Output exactly the lines from the one containing "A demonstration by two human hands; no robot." to the last line of the material, inclusive, and nothing more.

┄┄┄┄┄┄┄┄┄┄┄┄┄┄┄┄┄┄┄┄

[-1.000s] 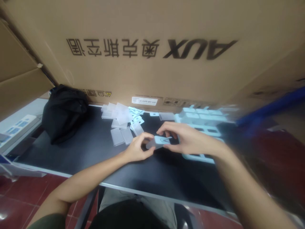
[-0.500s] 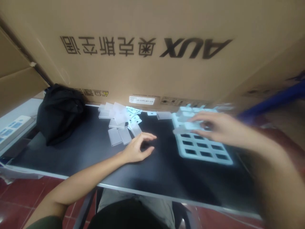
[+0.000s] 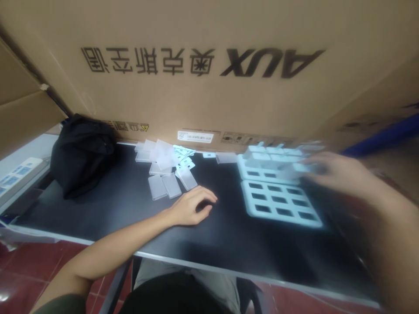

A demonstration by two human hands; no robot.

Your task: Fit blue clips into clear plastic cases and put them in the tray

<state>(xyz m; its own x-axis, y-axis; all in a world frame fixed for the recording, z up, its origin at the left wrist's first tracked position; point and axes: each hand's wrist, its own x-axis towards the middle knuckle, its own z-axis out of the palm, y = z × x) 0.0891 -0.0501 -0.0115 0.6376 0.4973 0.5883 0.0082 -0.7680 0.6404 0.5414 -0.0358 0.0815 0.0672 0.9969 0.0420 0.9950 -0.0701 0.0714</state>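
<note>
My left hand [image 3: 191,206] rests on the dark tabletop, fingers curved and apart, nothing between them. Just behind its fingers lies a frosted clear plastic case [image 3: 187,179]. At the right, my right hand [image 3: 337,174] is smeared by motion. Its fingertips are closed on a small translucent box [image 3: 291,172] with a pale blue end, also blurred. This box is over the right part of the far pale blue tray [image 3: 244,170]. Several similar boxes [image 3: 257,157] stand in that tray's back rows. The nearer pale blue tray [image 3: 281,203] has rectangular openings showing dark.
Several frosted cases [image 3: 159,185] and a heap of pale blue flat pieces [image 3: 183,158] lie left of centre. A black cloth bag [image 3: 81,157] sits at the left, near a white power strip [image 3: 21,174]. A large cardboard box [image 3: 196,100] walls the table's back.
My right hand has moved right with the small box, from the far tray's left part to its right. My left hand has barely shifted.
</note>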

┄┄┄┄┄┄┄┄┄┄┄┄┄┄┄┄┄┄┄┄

■ **Solution**:
A demonstration by two human hands; no robot.

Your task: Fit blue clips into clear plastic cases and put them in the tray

<state>(xyz m; its own x-axis, y-axis; all in a world frame fixed for the recording, z up, its origin at the left wrist's first tracked position; point and axes: each hand's wrist, its own x-axis towards the middle knuckle, its own z-axis out of the palm, y = z × x) 0.0891 -0.0501 -0.0115 0.6376 0.4973 0.5883 0.0082 -0.7680 0.6404 0.5414 -0.0358 0.0815 0.0672 0.9969 0.0420 0.9950 -0.0701 0.0714</state>
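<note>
My left hand [image 3: 191,206] rests on the dark tabletop, fingers curved and apart, nothing between them. Just behind its fingers lies a frosted clear plastic case [image 3: 187,179]. At the right, my right hand [image 3: 337,174] is smeared by motion. Its fingertips are closed on a small translucent box [image 3: 291,172] with a pale blue end, also blurred. This box is over the right part of the far pale blue tray [image 3: 244,170]. Several similar boxes [image 3: 257,157] stand in that tray's back rows. The nearer pale blue tray [image 3: 281,203] has rectangular openings showing dark.
Several frosted cases [image 3: 159,185] and a heap of pale blue flat pieces [image 3: 183,158] lie left of centre. A black cloth bag [image 3: 81,157] sits at the left, near a white power strip [image 3: 21,174]. A large cardboard box [image 3: 196,100] walls the table's back.
My right hand has moved right with the small box, from the far tray's left part to its right. My left hand has barely shifted.
</note>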

The answer contains nothing more.